How to Look and Sound Fabulous on a Webcam – School of Journalism – Ryerson University

Now that all of us are having to teach and meet over videoconferencing on our laptops, it is useful to get advice from the professionals. Chelsea sent me this link to Ryerson professor Gary Gould’s advince on How to Look and Sound Fabulous on a Webcam. The page covers practical things like lighting, positioning of the camera, backgrounds, framing and audio. I realize I need to rethink just having the laptop on my lap.

The tech ‘solutions’ for coronavirus take the surveillance state to the next level

Neoliberalism shrinks public budgets; solutionism shrinks public imagination.

Evgeny Morozov has crisp essay in The Guardina on how The tech ‘solutions’ for coronavirus take the surveillance state to the next level. He argues that neoliberalist austerity cut our public services back in ways that now we see are endangering lives, but it is solutionism that constraining our ideas about what we can do to deal with situations. If we look for a technical solution we give up on questioning the underlying defunding of the commons.

There is nice interview between Natasha Dow Shüll Morozov on The Folly of Technological Solutionism: An Interview with Evgeny Morozov in which they talk about his book To Save Everything, Click Here: The Folly of Technological Solutionism and gamification.

Back in The Guardian, he ends his essay warning that we should focus on picking between apps – between solutions. We should get beyond solutions like apps to thinking politically.

The feast of solutionism unleashed by Covid-19 reveals the extreme dependence of the actually existing democracies on the undemocratic exercise of private power by technology platforms. Our first order of business should be to chart a post-solutionist path – one that gives the public sovereignty over digital platforms.
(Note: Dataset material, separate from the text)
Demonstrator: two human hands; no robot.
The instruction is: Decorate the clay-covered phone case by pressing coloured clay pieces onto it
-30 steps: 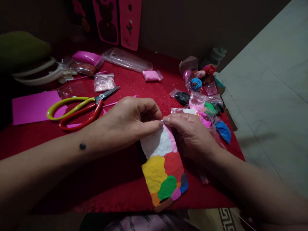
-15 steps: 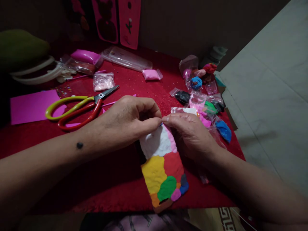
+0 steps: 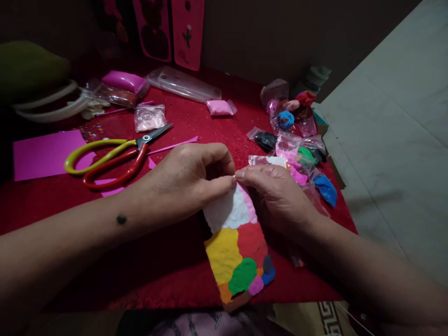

Robots Welcome to Take Over, as Pandemic Accelerates Automation – The New York Times

But labor and robotics experts say social-distancing directives, which are likely to continue in some form after the crisis subsides, could prompt more industries to accelerate their use of automation. And long-simmering worries about job losses or a broad unease about having machines control vital aspects of daily life could dissipate as society sees the benefits of restructuring workplaces in ways that minimize close human contact.
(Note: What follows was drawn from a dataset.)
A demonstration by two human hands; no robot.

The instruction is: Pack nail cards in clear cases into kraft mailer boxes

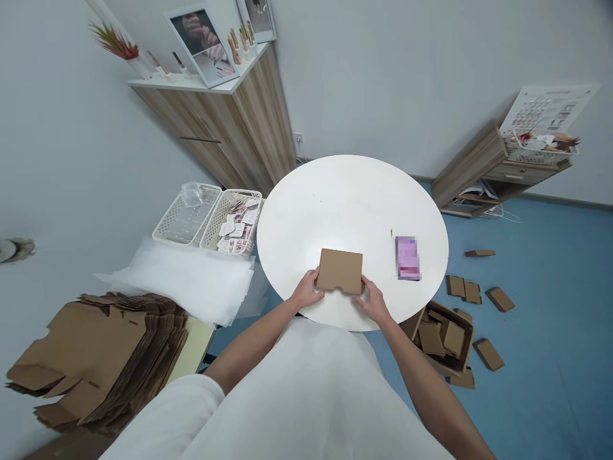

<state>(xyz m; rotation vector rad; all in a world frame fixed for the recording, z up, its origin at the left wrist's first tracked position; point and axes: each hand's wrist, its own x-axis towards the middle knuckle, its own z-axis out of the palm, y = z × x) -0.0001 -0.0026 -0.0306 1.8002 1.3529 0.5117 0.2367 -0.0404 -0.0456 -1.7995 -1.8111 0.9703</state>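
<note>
A small brown cardboard box (pixel 340 270) is held near the front edge of the round white table (pixel 354 191). My left hand (pixel 307 289) grips its left side, thumb and fingers on the near left corner. On the opposite side, my right hand (pixel 371 301) grips the near right corner. The box looks closed, with a notch along its near edge. What is inside it does not show. A pixelated purple rectangular item (pixel 407 258) lies on the table to the right of my right hand.
Flat cardboard blanks (pixel 96 358) are stacked at lower left, beside white translucent sheets (pixel 186 275). Two white baskets (pixel 204 239) stand left of the table, one holding cards. At right, a large carton (pixel 467 351) holds folded boxes; several boxes (pixel 488 354) lie on the blue floor.
</note>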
The New York Times has a story pointing out that The Robots Welcome to Take Over, as Pandemic Accelerates Automation. While AI may not be that useful in making the crisis decisions, robots (and the AIs that drive them) can take over certain jobs that need doing, but which are dangerous to humans in a time of pandemic. Sorting trash is one example given. Cleaning spaces is another.
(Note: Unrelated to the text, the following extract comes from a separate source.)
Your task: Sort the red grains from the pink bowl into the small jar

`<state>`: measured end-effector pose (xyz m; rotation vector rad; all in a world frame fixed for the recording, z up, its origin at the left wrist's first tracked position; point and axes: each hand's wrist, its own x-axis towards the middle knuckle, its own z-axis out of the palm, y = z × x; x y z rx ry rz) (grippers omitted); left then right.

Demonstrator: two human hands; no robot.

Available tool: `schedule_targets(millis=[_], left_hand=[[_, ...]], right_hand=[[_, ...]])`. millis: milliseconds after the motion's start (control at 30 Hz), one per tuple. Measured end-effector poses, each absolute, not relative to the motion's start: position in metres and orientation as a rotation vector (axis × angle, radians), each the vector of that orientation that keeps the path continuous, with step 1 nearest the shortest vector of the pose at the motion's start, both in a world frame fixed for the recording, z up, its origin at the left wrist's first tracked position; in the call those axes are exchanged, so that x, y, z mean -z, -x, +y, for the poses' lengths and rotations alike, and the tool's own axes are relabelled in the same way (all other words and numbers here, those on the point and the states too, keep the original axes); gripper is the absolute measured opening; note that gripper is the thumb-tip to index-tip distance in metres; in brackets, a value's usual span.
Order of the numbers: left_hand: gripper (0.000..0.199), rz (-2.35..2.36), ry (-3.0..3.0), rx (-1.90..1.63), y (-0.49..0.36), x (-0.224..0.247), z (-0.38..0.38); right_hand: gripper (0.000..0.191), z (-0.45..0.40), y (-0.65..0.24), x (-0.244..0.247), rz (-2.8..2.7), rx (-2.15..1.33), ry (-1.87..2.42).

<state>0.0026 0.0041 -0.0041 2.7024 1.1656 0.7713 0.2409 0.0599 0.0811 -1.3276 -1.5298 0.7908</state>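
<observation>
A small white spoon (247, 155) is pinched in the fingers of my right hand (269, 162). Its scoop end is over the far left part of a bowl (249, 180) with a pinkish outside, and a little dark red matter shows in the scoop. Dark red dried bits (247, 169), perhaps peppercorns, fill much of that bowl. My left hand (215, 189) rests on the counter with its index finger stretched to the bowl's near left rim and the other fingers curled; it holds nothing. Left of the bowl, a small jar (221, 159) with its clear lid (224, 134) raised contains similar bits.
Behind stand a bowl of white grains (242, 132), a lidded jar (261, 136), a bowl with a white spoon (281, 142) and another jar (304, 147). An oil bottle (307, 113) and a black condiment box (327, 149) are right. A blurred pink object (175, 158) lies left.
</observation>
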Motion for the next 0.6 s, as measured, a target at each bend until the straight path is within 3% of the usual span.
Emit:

We can imagine a dystopia where everything can run just fine with social (physical) distancing. Ultimately humans would only do the creative intellectual work as imagined in Forester’s The Machine Stops (from 1909!) We would entertain each other with solitary interventions, or at least works that can be made with the artists far apart. Perhaps green-screen technology and animation will let us even act alone and be composited together into virtual crowds.

The Machine Stops

Imagine, if you can, a small room, hexagonal in shape, like the cell of a bee. It is lighted neither by window nor by lamp, yet it is filled with a soft radiance. There are no apertures for ventilation, yet the air is fresh. There are no musical instruments, and yet, at the moment that my meditation opens, this room is throbbing with melodious sounds. An armchair is in the centre, by its side a reading-desk — that is all the furniture. And in the armchair there sits a swaddled lump of flesh — a woman, about five feet high, with a face as white as a fungus. It is to her that the little room belongs.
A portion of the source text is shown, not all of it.